Evidently – also according to the coven of other female relatives – overpowering fragrances were reserved for certain types of women and I further deduced from the endless tch-tching going on that bangles, perfume and low-cut, figure-hugging floral dresses were unacceptable attire in certain company. I instantly and reluctantly accepted that I would incur the wrath of Satan’s sisters if I so much as hinted that I wanted perfume for my 12th birthday! 

My reason for being so drawn to my aunt was probably because she was such a rebel. No one put her in her place … well, not without having paid an extremely and embarrassing high price, for their efforts, that is. She wore what she wanted, where she wanted – regardless of whether it was a church gathering or a family picnic.

Thereafter, fragrance became my inspiration, my motivation to grow up. I associated perfume with independence, individuality and boldness. I couldn’t wait to be old enough to disregard the advice of my elders and bathe in whatever it was my aunt was bathing in! As a youngster, I assumed that all adults sought some kind of higher authority’s permission before being allowed to waft scent all hither and yon. As an adult I searched high and low to find a scent that I felt conveyed my particular brand of wife-mommy-sassiness. It was a near obsession to find the right one. When I did finally find what I considered to be the right combination of me plus the me I desired to be, I was never without it. Even as a grandmother I still wear the same scent today – although now it’s less about being wife-mommy-sassy and more about being companion-superfluous-stubborn.

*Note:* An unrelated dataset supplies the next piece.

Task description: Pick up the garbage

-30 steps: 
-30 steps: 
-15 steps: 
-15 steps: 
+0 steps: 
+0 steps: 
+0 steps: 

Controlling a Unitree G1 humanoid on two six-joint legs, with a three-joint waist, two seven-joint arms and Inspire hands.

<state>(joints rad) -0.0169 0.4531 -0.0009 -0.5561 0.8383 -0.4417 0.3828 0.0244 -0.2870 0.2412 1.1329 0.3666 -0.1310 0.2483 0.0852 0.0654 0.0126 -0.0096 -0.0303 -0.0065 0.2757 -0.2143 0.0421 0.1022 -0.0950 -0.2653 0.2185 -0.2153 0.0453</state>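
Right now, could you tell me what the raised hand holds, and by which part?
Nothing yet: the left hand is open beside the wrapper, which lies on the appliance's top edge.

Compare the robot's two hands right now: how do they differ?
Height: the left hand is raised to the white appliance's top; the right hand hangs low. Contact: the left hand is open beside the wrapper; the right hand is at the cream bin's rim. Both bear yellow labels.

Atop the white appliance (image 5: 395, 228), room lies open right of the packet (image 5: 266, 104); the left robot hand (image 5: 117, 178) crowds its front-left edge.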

Fast forward to modern fragrances on offer and young women are left with nothing more than a unisex choice, a non-denominational imposter, a $2 ersatz in a $25 bottle that leaves me grieving for their loss. Gone is the floral or spicy, musky or zesty scent of a woman. In its place is a weird fusion of confusion.

Despite my aunt risking her reputation on tight clothes, baubles, bangles and perfume so potent it made your eyes water (not to mention, pissing off a man I knew to have a belt strap at the ready 24/7), I’d take that any day before I settled on the up-to-the-minute variety of eau de shopping mall!